Na freguesia de Coina, no Barreiro, há um edifício que se destaca para quem passa pela estrada nacional nº 10. Trata-se de uma torre com aparência de castelo, erguida sobre um terreno baldio e rodeada de sobreiros. O seu aspeto degradado e sinistro contrasta com a paisagem envolvente. Este é o Palácio do Rei do Lixo, também conhecido como a Torre de Coina ou o Palácio da Bruxa.
Mas quem foi o rei do lixo e por que construiu este palácio? Qual é a história por trás deste edifício abandonado e que lendas se criaram à sua volta?
O homem que mandou construir o Palácio do Rei do Lixo chamava-se Manuel Martins Gomes Júnior. Nascido em 1860, em Santo António da Charneca, no Barreiro, numa família humilde, desde cedo mostrou ambição e vontade de enriquecer. Começou a trabalhar como marçano em Lisboa, onde poupou todo o dinheiro que podia. Com as suas economias, comprou um moinho de água na sua terra natal, que mais tarde foi destruído por um incêndio.
No entanto, o seu grande negócio foi a recolha e venda de lixo de Lisboa. Manuel Júnior conseguiu o exclusivo para recolher todos os detritos da capital, que transportava em fragatas pelo rio Tejo até ao Barreiro. Lá, separava o lixo e vendia-o para diferentes fins: restos orgânicos para adubar campos, metais para serem fundidos e transformados em objetos, tecidos para serem reciclados e ossos para fazer botões ou cola.
Com este negócio, Manuel Júnior fez fortuna e ficou conhecido como o rei do lixo. Era um homem ateu e provocador, que gostava de chocar a sociedade conservadora e católica da época. Por isso, deu aos seus barcos nomes como Mafarrico, Mefistófeles, Demo, Diabo, Satanás, Belzebu, Horrífico, Caronte, Plutão ou Averno. À sua propriedade rural no Barreiro, chamou Quinta do Inferno.

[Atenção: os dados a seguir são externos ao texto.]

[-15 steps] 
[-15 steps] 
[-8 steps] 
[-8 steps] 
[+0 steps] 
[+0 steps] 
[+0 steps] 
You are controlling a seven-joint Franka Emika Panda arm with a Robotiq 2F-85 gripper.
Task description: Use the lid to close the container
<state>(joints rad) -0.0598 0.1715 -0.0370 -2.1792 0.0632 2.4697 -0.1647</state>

Em 1910, Manuel Júnior decidiu construir um palácio na sua quinta. Diz-se que queria uma vista privilegiada sobre a propriedade que possuía em Alcácer do Sal, ou que queria rivalizar com os palácios da aristocracia portuguesa. O certo é que encomendou um projeto arquitetónico grandioso e imponente, inspirado nos castelos medievais.
O palácio tinha quatro pisos e uma torre central com 40 metros de altura. No interior, havia salas amplas e luxuosas, com lareiras de mármore e tetos pintados. No exterior, jardins ornamentais e uma capela dedicada a São Vicente. Era visível de longe e impressionava quem o via.
No entanto, Manuel Júnior nunca chegou a habitar o seu palácio. As obras foram interrompidas em 1913 ou 1914, deixando o edifício incompleto. Não se sabe ao certo qual foi o motivo da paragem das obras: talvez falta de dinheiro, problemas políticos ou desinteresse do proprietário. Manuel Júnior morreu em 1924, sem ver o seu palácio terminado.
Após a sua morte, o palácio e a quinta passaram por vários donos e usos. O genro do rei do lixo, António Zanolete Ramada Curto, transformou a propriedade numa importante casa agrícola, que produzia frutas, legumes e vinho. Em 1957, a quinta foi vendida a dois industriais de curtumes, Joaquim Baptista Mota e António Baptista, que criaram a Sociedade Agrícola da Quinta de São Vicente e continuaram a atividade pomícola.
A partir da década de 70, o palácio e a quinta entraram em declínio e abandono. O edifício foi saqueado, vandalizado e ocupado por sem-abrigo. Os jardins foram invadidos por vegetação selvagem e lixo. O palácio tornou-se num lugar perigoso e assustador, alimentando lendas urbanas e histórias de terror.
Diz-se que o palácio é assombrado pelo espírito do rei do lixo ou por uma bruxa que ali praticava rituais satânicos. Há também histórias sobre túneis secretos que ligavam o palácio ao rio ou a outros edifícios.
Atualmente, o palácio e a quinta estão à venda. No entanto, não há nenhum comprador interessado em recuperar este património histórico e arquitetónico. O palácio continua a ser um testemunho silencioso da incrível história do rei do lixo.